* [Brief]:
Give again the lines of the data from its first line through the line with "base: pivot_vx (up". Change nothing.

* [Input data]:
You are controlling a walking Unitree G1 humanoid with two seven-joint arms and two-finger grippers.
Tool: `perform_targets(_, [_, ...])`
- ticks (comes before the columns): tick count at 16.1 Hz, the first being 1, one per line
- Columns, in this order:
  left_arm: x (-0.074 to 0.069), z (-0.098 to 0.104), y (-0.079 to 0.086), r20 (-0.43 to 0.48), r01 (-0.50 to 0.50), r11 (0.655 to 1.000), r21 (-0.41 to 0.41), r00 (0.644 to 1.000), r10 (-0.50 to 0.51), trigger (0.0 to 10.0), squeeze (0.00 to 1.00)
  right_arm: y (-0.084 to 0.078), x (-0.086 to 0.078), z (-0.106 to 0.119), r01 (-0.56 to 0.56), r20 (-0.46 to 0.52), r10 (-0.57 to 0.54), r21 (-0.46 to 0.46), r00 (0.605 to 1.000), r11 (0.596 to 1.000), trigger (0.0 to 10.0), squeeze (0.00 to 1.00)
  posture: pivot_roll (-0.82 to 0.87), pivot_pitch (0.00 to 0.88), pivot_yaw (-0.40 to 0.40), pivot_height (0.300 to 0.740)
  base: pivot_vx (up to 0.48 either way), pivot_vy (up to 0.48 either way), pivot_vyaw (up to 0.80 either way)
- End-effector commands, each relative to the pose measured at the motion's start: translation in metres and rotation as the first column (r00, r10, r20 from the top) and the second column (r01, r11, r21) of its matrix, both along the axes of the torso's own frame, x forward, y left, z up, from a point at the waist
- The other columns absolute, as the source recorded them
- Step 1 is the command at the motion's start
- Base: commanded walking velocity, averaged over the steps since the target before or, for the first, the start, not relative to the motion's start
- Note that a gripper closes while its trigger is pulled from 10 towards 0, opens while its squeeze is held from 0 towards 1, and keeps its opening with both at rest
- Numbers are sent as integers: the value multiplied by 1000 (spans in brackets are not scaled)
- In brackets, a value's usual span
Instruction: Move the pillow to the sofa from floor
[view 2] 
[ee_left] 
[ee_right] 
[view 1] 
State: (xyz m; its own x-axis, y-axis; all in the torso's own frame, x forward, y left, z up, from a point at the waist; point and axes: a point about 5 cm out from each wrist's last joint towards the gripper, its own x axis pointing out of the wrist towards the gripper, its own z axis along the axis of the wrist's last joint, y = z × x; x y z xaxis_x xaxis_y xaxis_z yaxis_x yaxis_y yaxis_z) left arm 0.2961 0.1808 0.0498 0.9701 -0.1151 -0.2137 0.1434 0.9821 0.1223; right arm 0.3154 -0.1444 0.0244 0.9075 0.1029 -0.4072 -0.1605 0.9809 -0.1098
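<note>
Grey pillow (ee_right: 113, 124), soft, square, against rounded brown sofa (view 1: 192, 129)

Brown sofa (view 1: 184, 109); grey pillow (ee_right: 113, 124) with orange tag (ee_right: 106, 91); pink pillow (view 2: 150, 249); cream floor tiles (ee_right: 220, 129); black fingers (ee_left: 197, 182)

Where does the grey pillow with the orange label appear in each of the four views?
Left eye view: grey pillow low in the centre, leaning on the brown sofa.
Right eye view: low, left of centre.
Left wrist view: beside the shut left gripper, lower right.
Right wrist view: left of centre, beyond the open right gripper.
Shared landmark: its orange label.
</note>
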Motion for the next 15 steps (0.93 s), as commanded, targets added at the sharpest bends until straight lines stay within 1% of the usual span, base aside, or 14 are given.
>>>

* [Answer to this exercise]:
You are controlling a walking Unitree G1 humanoid with two seven-joint arms and two-finger grippers.
Tool: `perform_targets(_, [_, ...])`
- ticks (comes before the columns): tick count at 16.1 Hz, the first being 1, one per line
- Columns, in this order:
  left_arm: x (-0.074 to 0.069), z (-0.098 to 0.104), y (-0.079 to 0.086), r20 (-0.43 to 0.48), r01 (-0.50 to 0.50), r11 (0.655 to 1.000), r21 (-0.41 to 0.41), r00 (0.644 to 1.000), r10 (-0.50 to 0.51), trigger (0.0 to 10.0), squeeze (0.00 to 1.00)
  right_arm: y (-0.084 to 0.078), x (-0.086 to 0.078), z (-0.106 to 0.119), r01 (-0.56 to 0.56), r20 (-0.46 to 0.52), r10 (-0.57 to 0.54), r21 (-0.46 to 0.46), r00 (0.605 to 1.000), r11 (0.596 to 1.000), trigger (0.0 to 10.0), squeeze (0.00 to 1.00)
  posture: pivot_roll (-0.82 to 0.87), pivot_pitch (0.00 to 0.88), pivot_yaw (-0.40 to 0.40), pivot_height (0.300 to 0.740)
  base: pivot_vx (up to 0.48 either way), pivot_vy (up to 0.48 either way), pivot_vyaw (up to 0.80 either way)

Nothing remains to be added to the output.